3. Question relative aux cancer
4%ont déjà eu un cancer<
Ce que disent les études médicales : Elles dénombrent cinq types de cancers les plus fréquemment rencontrés par notre population :
- Etude Kubbo 2006 : le cancer de la prostate est relevé avec un risque accru chez le personnel navigant masculin.
- Nurses' health study 2003 : le cancer colorectal est mis en évidence dans l'étude de Schernhammer. Il suffit d'une exposition de 3 nuits par mois pendant plus de 15 ans pour être exposé à ce type de cancer.
- Etude Lahti de 2008 : le lymphome malin non hodgkinien (cancer du système immunitaire). Ici, l'étude indique qu'une exposition au décalage horaire supérieure à 10 ans et en continu augmente le risque de le développer.
- Le cancer du sein : en 1995, Pukkla et Al constatent une augmentation de l'incidence du cancer du sein chez le personnel navigant.
– En 2005, l'étude Cécile de l'INSERM met en évidence le lien entre ce cancer et le travail de nuit.
– Le CIRC a confirmé un risque accru de l'ordre de 30% chez les hôtesses de l'air.
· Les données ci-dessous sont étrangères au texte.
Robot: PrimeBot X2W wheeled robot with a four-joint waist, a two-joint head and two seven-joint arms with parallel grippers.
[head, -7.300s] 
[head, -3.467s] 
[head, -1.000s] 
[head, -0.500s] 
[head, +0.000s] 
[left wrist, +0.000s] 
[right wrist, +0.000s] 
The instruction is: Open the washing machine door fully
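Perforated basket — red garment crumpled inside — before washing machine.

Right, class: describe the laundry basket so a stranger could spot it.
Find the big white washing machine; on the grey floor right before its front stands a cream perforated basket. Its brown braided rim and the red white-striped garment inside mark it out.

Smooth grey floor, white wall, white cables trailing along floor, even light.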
L'exposition au travail posté de nuit est classé 2A par cet institut.
– En 2009, le gouvernement danois a indemnisé 40 travailleuses de nuit ayant développé un cancer du sein. Elles avaient toutes exercé plus de 20 ans en travail posté… Des hôtesses de l'air en faisaient partie ! - Le cancer de l’endomètre (utérus): voici ce que dit Stéphane Noel (Fédération des maisons médicales et des collectifs de santé francophone): " Le risque de cancer de l'utérus augmente après plus de 20 ans de travail de nuit et encore plus s'il est associé à un excès pondéral". En 2007, l'étude de Wiswanathan et Al relève un risque du cancer de l'endomètre suite à une exposition de 3 nuits par mois pendant 20 ans.